The palm fronds were to muffle the screaming--and the purring.

…

As the late-afternoon sun danced with the clouds rolling above the island, Sawyer approached Jin. The fisherman sat under a palm tree on the beach, working his way through a large pile of Pacific perch, newly plucked from the sea to feed the ever-hungry survivors of Oceanic Flight 815.

"Hey, Chewie," said Sawyer.

Jin replied him a suspicious look, one that read approximately, "What the heck do you want, bonehead?"

Secure in the knowledge of Sawyer's semi-permanent self-absorption, Jin assumed he would not be called upon to do much during this encounter and continued to gut the giant perch he held in his hands.

"Your mother was a dirty slut, and your father smelt of elderberries," said Sawyer, testing.

Jin replied with a look that read, approximately, "English is still not Korean, bonehead."

Sawyer--satisfied that Jin hadn't secretly become fluent in English, Sun-style--sat down next his fellow raftmate.

"Nice day," said Sawyer.

Jin did not speak.

"The doc doesn't even like her, you know. He doesn't like any of us! I mean, he's decent to the blonde and the dog, but hell, I'm decent to the blonde and the dog, so it's not like that's some great achievement. He just plain doesn't like her as a person. The goddamn doctor thinks she's about as sturdy as a gum wrapper and half as smart. If I were her, and he talked to me the way he talks to her, I'd tell him he was cruisin' for a bruisin' and then skip right to the bruisin'," said Sawyer.

Jin replied to Sawyer's rant with a look which could be interpreted to mean, "Catharsis-much?" (If the interpreter happened to own a particularly good Korean-English dictionary.)

"Exactly!" as Sawyer dug the heel of his boot deep in the sand.

And then, after a long pause, "I kinda miss her."

Jin responded to Sawyer's frown by ripping the intestines out of a fish and throwing them down the beach for the seagulls to enjoy.

Jin asked Sawyer if he wanted to help disembowel the fish and gestured with the knife toward his pile of fresh, ungutted catch.

Sawyer said, "Thanks Chewie. Don't mind if I do," and picked up one of the newly prepared fish filets.

And with that, Sawyer stood up and carried the fish away to his campfire. Jin merely shook his head in response, resigned to his own language barrier and to the intractable problem that was Sawyer.

…

Jack's opacity frustrated her. Maybe it was living this island--seculsion from the world had made her forget how people looked, what their expressions meant. Maybe it was that so much of what they experienced was so big. Mortal terror in the face of ghoulies and ghosties and long-legged beasties; overwhelming joy at the birth of "their" baby, Claire's baby; maybe those feelings were so intense that anything subtle or delicate was simply crushed under the weight of it all.

But Sawyer put the lie to that theory...She understood every word he didn't say.

So why was Jack such a blank? She could read Sawyer. She understood Sun. Even when she was with reserved, undemonstrative John, she felt his warmth and humanity shining through. But Jack? Not so with Jack. She'd posited that they were damaged goods, the both of them, and he'd replied with...nothing?

What was that expression? What had that face meant?

"Kate, look alive."

"What?"

Jack had stopped short in the woods.

"You didn't hit your head when the net dropped, did you?"

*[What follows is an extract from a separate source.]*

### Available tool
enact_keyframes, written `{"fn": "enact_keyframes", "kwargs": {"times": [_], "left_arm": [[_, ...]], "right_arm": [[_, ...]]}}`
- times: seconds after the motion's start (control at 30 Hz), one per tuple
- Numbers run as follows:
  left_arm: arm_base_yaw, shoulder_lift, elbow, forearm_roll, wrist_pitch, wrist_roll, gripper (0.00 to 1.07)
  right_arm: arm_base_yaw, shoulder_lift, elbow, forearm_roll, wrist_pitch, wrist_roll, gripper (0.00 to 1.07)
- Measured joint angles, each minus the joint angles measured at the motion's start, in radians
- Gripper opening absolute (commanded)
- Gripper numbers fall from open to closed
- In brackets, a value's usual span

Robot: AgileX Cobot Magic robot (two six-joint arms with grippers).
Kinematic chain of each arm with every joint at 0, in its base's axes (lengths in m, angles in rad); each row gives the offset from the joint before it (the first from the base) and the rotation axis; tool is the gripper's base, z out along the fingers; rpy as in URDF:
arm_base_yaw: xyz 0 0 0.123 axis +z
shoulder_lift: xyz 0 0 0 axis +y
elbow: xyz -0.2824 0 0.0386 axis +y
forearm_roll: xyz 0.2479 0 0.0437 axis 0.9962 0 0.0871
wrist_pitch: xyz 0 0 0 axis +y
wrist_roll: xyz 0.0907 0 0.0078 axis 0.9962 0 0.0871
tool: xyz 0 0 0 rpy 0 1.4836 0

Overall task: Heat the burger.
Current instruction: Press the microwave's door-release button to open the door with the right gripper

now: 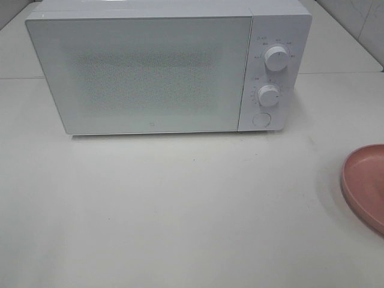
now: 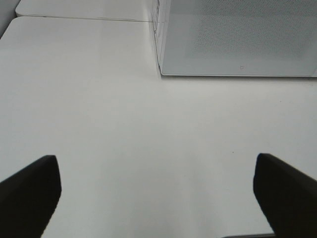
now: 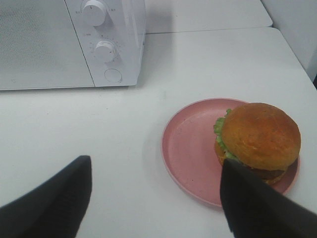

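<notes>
The burger [image 3: 260, 136], with an orange-brown bun and green lettuce, sits on the right side of a pink plate [image 3: 188, 148]. My right gripper [image 3: 156, 163] hovers open near the plate, nothing between its fingers; one dark finger [image 3: 257, 208] overlaps the burger's near edge in this view. In the exterior high view only the plate's rim [image 1: 363, 183] shows at the right edge, and the burger and both grippers are out of frame. My left gripper [image 2: 156, 163] is open and empty over bare table, in front of the microwave's left corner.
A white microwave [image 1: 150, 66] stands at the back of the table with its door shut. Two knobs [image 1: 276, 57] and a round button [image 1: 261, 119] are on its right panel. The white table [image 1: 180, 204] stretches in front of it.
</notes>
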Motion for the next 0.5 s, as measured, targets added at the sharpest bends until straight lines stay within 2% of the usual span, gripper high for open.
{"fn": "enact_keyframes", "kwargs": {"times": [0.4,0.47,0.5], "left_arm": [[0.000,0.000,0.000,0.000,0.000,0.000,0.98],[0.000,0.000,0.000,0.000,0.000,0.000,0.98],[0.000,0.000,0.000,0.000,0.000,0.000,0.98]], "right_arm": [[0.000,0.000,0.000,0.000,0.000,0.000,0.71],[0.000,0.000,0.000,0.000,0.000,0.000,0.73],[0.000,0.000,0.000,0.000,0.000,0.000,0.77]]}}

"Me? What? No. No, you broke my fall. Thanks," she said, smiling.

"Well, you're acting like you suffered a brain injury. Try to concentrate on what we're doing here, okay," said Jack.

"I was just thinking," said Kate, wondering again what it was, exactly, that they were doing out here.

Jack's intensity was admirable, but she couldn't help but think, "You don't call them, they'll call you." The Others would never emerge from their holes and warrens on Jack's command, if only to prove that they were the ones in control.

"You've got to hydrate," said Jack, handing her the water bottle.

"Right," said Kate, taking a swig.

"Let's go."

"Jack--"

"Come on. We've still got a long way before we hit the line," said Jack

Kate sighed. Fine. Perhaps he'd be more receptive to her theories about communicating with the Others once he got to the line and was roundly ignored by the jungle. She didn't have the energy to throw a tantrum, certainly not one of the magnitude necessary to throw Jack off his chosen path. So she would wait, patiently, until Jack was ready to hear her. Until then, she could only march along behind him and smile secretly to herself, imagining the wonderful fit that Sawyer would be throwing right about now, had he been the one invited along on this little outing. They felt so similarly, so often. He could be her voice at the times when she felt tapped and drained of momentum and power. If only he were here now.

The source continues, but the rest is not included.